_GOAL OF THE EXERCISE_
Please restate the data word for word, in full.
[Opening INFORMATION PROVIDED section]
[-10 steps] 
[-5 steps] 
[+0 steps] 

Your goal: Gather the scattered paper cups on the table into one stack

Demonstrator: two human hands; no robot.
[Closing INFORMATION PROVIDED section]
_REPLY_
[-10 steps] 
[-5 steps] 
[+0 steps] 

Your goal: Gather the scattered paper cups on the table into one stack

Demonstrator: two human hands; no robot.

This answer leaves nothing further to address.